Pradera dulce
Cóctel con alcohol
Categoría : Sans Alcool
Ingredientes del cóctel Pradera dulce
Preparación del cóctel Pradera dulce
Agite el zumo de manzana, el zumo de limón y el néctar de albaricoque en una coctelera con 4 o 5 cubitos de hielo Cuela en un vaso tumbler filtrando los cubitos de hielo Vierte rápidamente un chorrito de sirope de menta. El gesto rápido, combinado con el hecho de que el sirope es más dulce que los demás ingredientes, permitirá que el sirope caiga al fondo del vaso y cree un degradado Decora con una rodaja de lima y una pajita
Historia del cóctel Pradera dulce
La Pradera dulce pertenece a esa familia de cócteles sin alcohol que buscan menos el efecto de un gran clásico codificado que el equilibrio de aromas familiares y accesibles. Su origen es desconocido, lo que hace pensar que se trata de una creación reciente, probablemente surgida de una práctica doméstica o de bares que ofrecen alternativas frutales y refrescantes. La mezcla combina el toque ácido y vibrante del zumo de limón, la redondez del zumo de manzana y la suavidad aterciopelada del néctar de albaricoque, dentro de una lógica muy representativa de las bebidas sin alcohol contemporáneas: ofrecer complejidad sin recurrir al alcohol.

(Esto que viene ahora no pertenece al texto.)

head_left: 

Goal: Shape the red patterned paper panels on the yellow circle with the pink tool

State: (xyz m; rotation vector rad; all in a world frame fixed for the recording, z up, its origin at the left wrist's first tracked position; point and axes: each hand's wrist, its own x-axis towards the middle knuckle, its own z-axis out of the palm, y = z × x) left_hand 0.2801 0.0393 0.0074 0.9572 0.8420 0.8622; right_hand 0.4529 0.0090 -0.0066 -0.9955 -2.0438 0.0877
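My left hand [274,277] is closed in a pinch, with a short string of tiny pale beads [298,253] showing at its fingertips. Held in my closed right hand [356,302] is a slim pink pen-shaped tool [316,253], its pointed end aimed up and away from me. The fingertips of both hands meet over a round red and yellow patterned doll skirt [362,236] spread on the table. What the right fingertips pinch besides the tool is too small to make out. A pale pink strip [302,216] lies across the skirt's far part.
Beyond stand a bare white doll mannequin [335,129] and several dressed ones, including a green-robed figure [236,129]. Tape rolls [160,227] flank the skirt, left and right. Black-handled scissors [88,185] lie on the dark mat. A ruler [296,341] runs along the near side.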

Lo que caracteriza sobre todo a la Pradera dulce es el contraste entre frescura y dulzura. El jarabe de menta aporta una nota vegetal marcada, casi herbácea, que evoca una imagen de verdor y ligereza, mientras que el albaricoque añade una dimensión frutal más soleada. El conjunto se inscribe en la cultura de los cócteles “mocktails”, donde la atención prestada a la textura, la acidez y la sensación aromática prima sobre el efecto alcohólico. Su nombre sugiere esa idea de una bebida suave, luminosa y campestre, sin que pueda atribuirsele una tradición histórica precisa.